Try it ▸ Repeat the whole listing below exactly as it reads.

━━━

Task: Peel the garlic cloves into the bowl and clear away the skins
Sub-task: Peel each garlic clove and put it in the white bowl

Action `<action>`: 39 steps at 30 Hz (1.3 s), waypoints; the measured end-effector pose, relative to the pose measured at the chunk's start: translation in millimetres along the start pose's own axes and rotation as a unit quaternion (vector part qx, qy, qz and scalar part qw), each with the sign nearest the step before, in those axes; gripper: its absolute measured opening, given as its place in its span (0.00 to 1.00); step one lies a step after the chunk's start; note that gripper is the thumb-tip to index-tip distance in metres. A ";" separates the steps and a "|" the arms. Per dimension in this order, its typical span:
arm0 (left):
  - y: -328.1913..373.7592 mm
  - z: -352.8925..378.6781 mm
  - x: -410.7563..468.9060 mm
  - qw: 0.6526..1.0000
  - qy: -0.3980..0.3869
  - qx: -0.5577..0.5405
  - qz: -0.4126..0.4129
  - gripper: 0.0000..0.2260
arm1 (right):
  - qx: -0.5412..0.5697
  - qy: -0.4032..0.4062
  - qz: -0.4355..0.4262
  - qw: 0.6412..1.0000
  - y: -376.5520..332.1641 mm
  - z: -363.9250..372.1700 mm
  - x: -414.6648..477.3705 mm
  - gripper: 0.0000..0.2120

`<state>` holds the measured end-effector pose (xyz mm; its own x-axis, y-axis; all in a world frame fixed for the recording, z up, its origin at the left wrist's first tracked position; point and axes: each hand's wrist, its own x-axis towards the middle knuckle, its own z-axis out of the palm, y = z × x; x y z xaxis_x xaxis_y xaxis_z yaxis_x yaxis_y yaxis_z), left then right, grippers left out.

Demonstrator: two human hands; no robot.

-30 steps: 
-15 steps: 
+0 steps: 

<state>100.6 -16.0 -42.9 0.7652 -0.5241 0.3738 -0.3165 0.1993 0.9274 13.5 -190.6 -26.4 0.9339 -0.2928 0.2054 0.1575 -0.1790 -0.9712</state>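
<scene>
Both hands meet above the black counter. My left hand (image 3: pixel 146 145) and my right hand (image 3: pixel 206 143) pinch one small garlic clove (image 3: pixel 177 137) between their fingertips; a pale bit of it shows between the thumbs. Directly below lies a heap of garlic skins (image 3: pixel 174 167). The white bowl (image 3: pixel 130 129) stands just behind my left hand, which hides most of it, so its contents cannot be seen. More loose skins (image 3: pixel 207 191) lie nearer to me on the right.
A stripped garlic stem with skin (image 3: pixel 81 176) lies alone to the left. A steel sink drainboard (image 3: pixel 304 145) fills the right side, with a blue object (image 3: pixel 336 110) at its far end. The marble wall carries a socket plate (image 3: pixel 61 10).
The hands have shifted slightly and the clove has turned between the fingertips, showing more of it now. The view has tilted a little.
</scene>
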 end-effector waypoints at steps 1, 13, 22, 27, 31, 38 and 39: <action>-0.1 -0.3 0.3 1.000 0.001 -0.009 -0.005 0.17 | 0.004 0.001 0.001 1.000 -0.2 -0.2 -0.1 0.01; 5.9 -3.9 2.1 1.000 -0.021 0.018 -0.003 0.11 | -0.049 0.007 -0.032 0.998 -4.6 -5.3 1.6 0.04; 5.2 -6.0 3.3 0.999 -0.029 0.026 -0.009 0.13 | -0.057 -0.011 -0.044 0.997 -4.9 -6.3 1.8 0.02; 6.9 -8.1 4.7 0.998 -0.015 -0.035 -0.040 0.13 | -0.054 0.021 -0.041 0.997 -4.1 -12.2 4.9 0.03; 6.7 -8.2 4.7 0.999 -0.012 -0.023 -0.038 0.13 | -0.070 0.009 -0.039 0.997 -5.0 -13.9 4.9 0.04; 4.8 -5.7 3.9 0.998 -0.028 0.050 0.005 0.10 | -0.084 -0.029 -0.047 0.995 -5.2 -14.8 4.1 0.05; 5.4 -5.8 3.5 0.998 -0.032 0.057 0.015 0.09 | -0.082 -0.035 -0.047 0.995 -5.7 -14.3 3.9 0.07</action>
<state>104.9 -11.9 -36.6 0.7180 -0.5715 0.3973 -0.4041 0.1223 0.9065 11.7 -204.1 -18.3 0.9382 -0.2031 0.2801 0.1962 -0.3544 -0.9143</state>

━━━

Output of the exercise ▸
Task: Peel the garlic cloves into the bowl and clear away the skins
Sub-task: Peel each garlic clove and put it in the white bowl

Action `<action>`: 39 steps at 30 Hz (1.3 s), waypoints; the measured end-effector pose, relative to the pose measured at the chunk's start: translation in millimetres along the start pose's own axes and rotation as a unit quaternion (vector part qx, qy, qz and scalar part qw), each with the sign nearest the step before, in those axes; gripper: its absolute measured opening, given as its place in its span (0.00 to 1.00); step one lies a step after the chunk's start; note that gripper is the thumb-tip to index-tip distance in metres. A ";" separates the steps and a "|" the arms. Per dimension in this order, its typical span:
arm0 (left):
  - y: -328.1913..373.7592 mm
  - z: -352.8925..378.6781 mm
  - x: -410.7563..468.9060 mm
  - qw: 0.6526..1.0000
  - qy: -0.3980..0.3869
  - qx: -0.5577..0.5405
  - qz: -0.4126..0.4129
  - gripper: 0.0000..0.2260
arm1 (right):
  - qx: -0.5412..0.5697
  - qy: -0.4032..0.4062
  - qz: -0.4355..0.4262
  - qw: 0.6412..1.0000
  - y: -376.5520..332.1641 mm
  - z: -363.9250..372.1700 mm
  - x: -414.6648..477.3705 mm
  - gripper: 0.0000..0.2120

`<state>` holds the measured end-effector pose (xyz mm; its own x-axis, y-axis; all in a world frame fixed for the recording, z up, its origin at the left wrist's first tracked position; point and axes: each hand's wrist, its own x-axis towards the middle knuckle, its own z-axis out of the palm, y = z × x; x y z xaxis_x xaxis_y xaxis_z yaxis_x yaxis_y yaxis_z), left then right, grippers left out.

Demonstrator: two human hands; no robot.

-30 steps: 
-15 steps: 
+0 steps: 

<state>100.6 -16.0 -42.9 0.7652 -0.5241 0.3738 -0.3165 0.1993 0.9274 13.5 -190.6 -26.4 0.9339 -0.2928 0.2054 0.1575 -0.1790 -0.9712</state>
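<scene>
Both hands meet above the black counter. My left hand (image 3: pixel 146 145) and my right hand (image 3: pixel 206 143) pinch one small garlic clove (image 3: pixel 177 137) between their fingertips; a pale bit of it shows between the thumbs. Directly below lies a heap of garlic skins (image 3: pixel 174 167). The white bowl (image 3: pixel 130 129) stands just behind my left hand, which hides most of it, so its contents cannot be seen. More loose skins (image 3: pixel 207 191) lie nearer to me on the right.
A stripped garlic stem with skin (image 3: pixel 81 176) lies alone to the left. A steel sink drainboard (image 3: pixel 304 145) fills the right side, with a blue object (image 3: pixel 336 110) at its far end. The marble wall carries a socket plate (image 3: pixel 61 10).
The hands have shifted slightly and the clove has turned between the fingertips, showing more of it now. The view has tilted a little.
</scene>
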 end-effector waypoints at steps 1, 13, 22, 27, 31, 38 and 39: <action>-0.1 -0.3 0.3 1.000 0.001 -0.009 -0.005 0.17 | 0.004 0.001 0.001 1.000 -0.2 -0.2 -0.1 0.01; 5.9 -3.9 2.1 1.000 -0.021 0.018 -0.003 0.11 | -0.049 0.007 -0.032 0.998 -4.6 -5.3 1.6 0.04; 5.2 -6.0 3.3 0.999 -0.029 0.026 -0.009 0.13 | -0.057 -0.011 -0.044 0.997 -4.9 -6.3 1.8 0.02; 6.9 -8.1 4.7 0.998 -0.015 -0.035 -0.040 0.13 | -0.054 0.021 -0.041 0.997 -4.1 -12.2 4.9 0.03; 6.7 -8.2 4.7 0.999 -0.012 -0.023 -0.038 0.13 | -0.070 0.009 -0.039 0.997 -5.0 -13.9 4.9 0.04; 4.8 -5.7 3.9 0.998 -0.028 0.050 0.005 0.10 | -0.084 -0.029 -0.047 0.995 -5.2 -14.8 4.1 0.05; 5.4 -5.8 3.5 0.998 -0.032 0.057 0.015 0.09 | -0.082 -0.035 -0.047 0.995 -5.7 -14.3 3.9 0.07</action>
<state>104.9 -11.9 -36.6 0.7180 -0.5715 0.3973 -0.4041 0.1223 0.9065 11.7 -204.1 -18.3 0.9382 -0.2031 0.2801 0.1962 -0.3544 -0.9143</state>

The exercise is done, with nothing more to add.